Bacteria cultures were grown in MHB at 37 °C for 16–18 h and diluted to OD_600nm = 1 (1×10⁸ CFU/mL) in fresh MHB media. Then, 500 μL bacterial suspension was added into an 8-well chambered cover glass (Lab-Tek II 1.5 Borosilicate glass, Sigma-Aldrich) and incubated at 37 °C under static culture conditions. The culture medium was changed after 24 h to remove non-attached bacterial cells. After 24 or 48 h of incubation, the biofilms were gently washed with saline [0.85% (w/v) sodium chloride (NaCl)]. Final concentrations of 30 μM propidium iodide (PI), and 5 μM SYTO9 (Sigma-Aldrich) were used for biofilm staining (Chaurasia et al., 2016). The chambered cover glass was incubated in the dark at room temperature for 20 min. The stained biofilms were washed with PBS prior to confocal microscopy. Biofilms were examined using confocal laser scanning microscopy (CLSM, Zeiss, Oberkochen, Germany) at 20× or 63× magnifications. Image stacks were collected from 20 random points on each biofilm to obtain accurate mean values for biofilm thickness measurement.
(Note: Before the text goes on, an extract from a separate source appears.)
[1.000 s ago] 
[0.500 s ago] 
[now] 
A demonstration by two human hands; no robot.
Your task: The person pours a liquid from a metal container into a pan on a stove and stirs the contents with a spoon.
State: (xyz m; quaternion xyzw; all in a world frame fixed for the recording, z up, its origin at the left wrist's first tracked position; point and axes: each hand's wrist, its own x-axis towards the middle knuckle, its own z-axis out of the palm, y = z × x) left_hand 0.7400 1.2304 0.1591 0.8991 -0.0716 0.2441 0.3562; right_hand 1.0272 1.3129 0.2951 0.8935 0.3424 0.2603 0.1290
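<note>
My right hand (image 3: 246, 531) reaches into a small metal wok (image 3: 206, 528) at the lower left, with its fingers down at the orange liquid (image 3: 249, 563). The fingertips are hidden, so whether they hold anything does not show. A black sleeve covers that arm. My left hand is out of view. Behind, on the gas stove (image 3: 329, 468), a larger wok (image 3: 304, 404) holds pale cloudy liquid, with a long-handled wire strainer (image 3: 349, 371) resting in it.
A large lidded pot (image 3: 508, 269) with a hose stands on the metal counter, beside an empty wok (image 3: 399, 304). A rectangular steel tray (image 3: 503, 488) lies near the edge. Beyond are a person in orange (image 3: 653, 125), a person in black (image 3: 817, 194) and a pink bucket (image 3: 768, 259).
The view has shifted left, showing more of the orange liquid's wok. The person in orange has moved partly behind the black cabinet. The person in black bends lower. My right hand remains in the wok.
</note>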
Swarming motility was assessed as previously described, with slight modifications (Ha et al., 2014a). M8-supplemented swarming medium was used to prepare the swarm plates. Briefly, 6 g agar was added to 800 mL water (final concentration = 0.6%) and autoclaved to obtain a sterile, homogeneous agar suspension. A 5× M8 solution was prepared using 30 g Na₂HPO₄, 15 g KH₂PO₄, and 2.5 g NaCl in water by adjusting the final volume to 1 L, autoclaving, and finally adding a 5× M8 solution (200 mL) to the melted agar. Next, 20% glucose (final concentration = 0.2%), 20% casamino acids (final concentration = 0.5%), and 1 M MgSO₄ (final concentration = 1 mM) were added to molten agar. The agar medium was mixed gently and cooled before being poured into Petri dishes (~25 mL/plate) and solidified at room temperature. The center of each plate was inoculated with 2.5 μL of OD_600nm 1 equivalent overnight bacterial culture. Plates were incubated upright at 37 °C for 16–24 h and observed for the swarming phenotype. The sensor kinase fleS of the fleSR TCS was used as a negative control in the current experiment, as ΔfleS alters swarming motility in P. aeruginosa PA14 (Kollaran et al., 2019).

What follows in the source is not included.